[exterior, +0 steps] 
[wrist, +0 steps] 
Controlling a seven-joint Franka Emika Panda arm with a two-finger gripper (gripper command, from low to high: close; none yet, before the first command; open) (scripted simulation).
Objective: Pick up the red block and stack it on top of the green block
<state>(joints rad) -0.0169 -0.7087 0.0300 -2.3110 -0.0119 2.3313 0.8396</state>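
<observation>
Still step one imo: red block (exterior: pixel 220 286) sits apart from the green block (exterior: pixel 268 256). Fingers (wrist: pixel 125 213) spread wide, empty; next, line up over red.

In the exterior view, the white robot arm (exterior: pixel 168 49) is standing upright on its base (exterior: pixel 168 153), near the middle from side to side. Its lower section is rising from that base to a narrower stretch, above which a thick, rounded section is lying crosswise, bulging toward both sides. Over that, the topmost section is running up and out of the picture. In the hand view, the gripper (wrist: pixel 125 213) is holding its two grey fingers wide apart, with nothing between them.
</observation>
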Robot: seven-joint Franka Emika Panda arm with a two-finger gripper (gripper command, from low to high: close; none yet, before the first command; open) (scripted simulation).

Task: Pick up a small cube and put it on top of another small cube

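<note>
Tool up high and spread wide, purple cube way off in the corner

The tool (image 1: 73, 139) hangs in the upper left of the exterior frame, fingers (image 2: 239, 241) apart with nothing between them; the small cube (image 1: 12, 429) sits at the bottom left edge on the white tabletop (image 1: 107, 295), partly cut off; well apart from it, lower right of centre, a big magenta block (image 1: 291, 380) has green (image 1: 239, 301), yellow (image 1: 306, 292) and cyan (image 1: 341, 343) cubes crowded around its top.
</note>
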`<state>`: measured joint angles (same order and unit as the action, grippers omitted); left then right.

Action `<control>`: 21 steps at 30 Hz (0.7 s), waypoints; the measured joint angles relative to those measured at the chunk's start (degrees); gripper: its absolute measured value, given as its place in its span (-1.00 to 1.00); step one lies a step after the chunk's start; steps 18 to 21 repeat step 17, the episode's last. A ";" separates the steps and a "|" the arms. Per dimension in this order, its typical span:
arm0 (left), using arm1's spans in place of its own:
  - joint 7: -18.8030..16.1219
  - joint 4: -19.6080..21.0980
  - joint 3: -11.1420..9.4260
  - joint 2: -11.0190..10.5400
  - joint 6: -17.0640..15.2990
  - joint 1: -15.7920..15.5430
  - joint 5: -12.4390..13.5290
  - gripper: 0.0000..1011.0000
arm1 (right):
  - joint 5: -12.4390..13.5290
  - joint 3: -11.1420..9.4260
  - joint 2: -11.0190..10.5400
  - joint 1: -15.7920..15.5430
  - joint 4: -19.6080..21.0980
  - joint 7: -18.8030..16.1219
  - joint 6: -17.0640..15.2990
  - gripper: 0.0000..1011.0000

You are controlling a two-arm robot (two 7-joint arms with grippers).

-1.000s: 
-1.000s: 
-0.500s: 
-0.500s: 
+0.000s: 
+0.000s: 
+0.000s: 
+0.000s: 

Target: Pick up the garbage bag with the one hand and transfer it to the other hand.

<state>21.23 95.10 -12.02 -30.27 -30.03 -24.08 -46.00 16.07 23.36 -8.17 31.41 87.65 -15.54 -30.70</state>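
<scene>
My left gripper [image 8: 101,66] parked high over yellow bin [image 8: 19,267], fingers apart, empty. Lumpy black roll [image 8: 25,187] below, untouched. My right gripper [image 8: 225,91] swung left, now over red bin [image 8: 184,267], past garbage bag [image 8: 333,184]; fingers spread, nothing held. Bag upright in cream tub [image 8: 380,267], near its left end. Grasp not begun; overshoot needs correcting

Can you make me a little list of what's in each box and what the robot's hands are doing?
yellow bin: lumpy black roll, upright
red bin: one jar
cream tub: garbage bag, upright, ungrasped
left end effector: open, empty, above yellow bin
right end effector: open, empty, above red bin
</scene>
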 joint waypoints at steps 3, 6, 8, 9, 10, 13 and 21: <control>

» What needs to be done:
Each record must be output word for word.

» Response for this exercise:
[exterior, +0 steps] 
[wrist, +0 steps] 
Controlling a seven-joint Franka Emika Panda arm with a two-finger gripper (gripper command, from low to high: close; none yet, before the first command; open) (scripted simulation).
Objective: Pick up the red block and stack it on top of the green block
<state>(joints rad) -0.0169 -0.7087 0.0300 -2.3110 -0.0119 2.3313 0.8396</state>
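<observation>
Still step one imo: red block (exterior: pixel 220 286) sits apart from the green block (exterior: pixel 268 256). Fingers (wrist: pixel 125 213) spread wide, empty; next, line up over red.

In the exterior view, the white robot arm (exterior: pixel 168 49) is standing upright on its base (exterior: pixel 168 153), near the middle from side to side. Its lower section is rising from that base to a narrower stretch, above which a thick, rounded section is lying crosswise, bulging toward both sides. Over that, the topmost section is running up and out of the picture. In the hand view, the gripper (wrist: pixel 125 213) is holding its two grey fingers wide apart, with nothing between them.
</observation>
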Robot: seven-joint Franka Emika Panda arm with a two-finger gripper (gripper command, from low to high: close; none yet, before the first command; open) (scripted simulation).

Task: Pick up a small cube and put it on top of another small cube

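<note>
Tool up high and spread wide, purple cube way off in the corner

The tool (image 1: 73, 139) hangs in the upper left of the exterior frame, fingers (image 2: 239, 241) apart with nothing between them; the small cube (image 1: 12, 429) sits at the bottom left edge on the white tabletop (image 1: 107, 295), partly cut off; well apart from it, lower right of centre, a big magenta block (image 1: 291, 380) has green (image 1: 239, 301), yellow (image 1: 306, 292) and cyan (image 1: 341, 343) cubes crowded around its top.
</note>
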`<state>`: measured joint angles (same order and unit as the action, grippers omitted); left then right.

Action `<control>`: 21 steps at 30 Hz (0.7 s), waypoints; the measured joint angles relative to those measured at the chunk's start (degrees); gripper: its absolute measured value, given as its place in its span (-1.00 to 1.00); step one lies a step after the chunk's start; steps 18 to 21 repeat step 17, the episode's last. A ";" separates the steps and a "|" the arms. Per dimension in this order, its typical span:
arm0 (left), using arm1's spans in place of its own:
  - joint 7: -18.8030..16.1219
  - joint 4: -19.6080..21.0980
  - joint 3: -11.1420..9.4260
  - joint 2: -11.0190..10.5400
  - joint 6: -17.0640..15.2990
  - joint 1: -15.7920..15.5430
  - joint 5: -12.4390..13.5290
  - gripper: 0.0000..1011.0000
arm1 (right):
  - joint 5: -12.4390..13.5290
  - joint 3: -11.1420..9.4260
  - joint 2: -11.0190..10.5400
  - joint 1: -15.7920..15.5430
  - joint 4: -19.6080..21.0980
  - joint 7: -18.8030..16.1219
  - joint 6: -17.0640..15.2990
  - gripper: 0.0000..1011.0000

You are controlling a two-arm robot (two 7-joint arms with grippers).

-1.000s: 
-1.000s: 
-0.500s: 
-0.500s: 
+0.000s: 
+0.000s: 
+0.000s: 
+0.000s: 

Target: Pick up the garbage bag with the one hand and transfer it to the other hand.

<state>21.23 95.10 -12.02 -30.27 -30.03 -24.08 -46.00 16.07 23.36 -8.17 31.41 87.65 -15.54 -30.70</state>
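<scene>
My left gripper [image 8: 101,66] parked high over yellow bin [image 8: 19,267], fingers apart, empty. Lumpy black roll [image 8: 25,187] below, untouched. My right gripper [image 8: 225,91] swung left, now over red bin [image 8: 184,267], past garbage bag [image 8: 333,184]; fingers spread, nothing held. Bag upright in cream tub [image 8: 380,267], near its left end. Grasp not begun; overshoot needs correcting

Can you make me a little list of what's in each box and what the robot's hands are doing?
yellow bin: lumpy black roll, upright
red bin: one jar
cream tub: garbage bag, upright, ungrasped
left end effector: open, empty, above yellow bin
right end effector: open, empty, above red bin
</scene>
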 joint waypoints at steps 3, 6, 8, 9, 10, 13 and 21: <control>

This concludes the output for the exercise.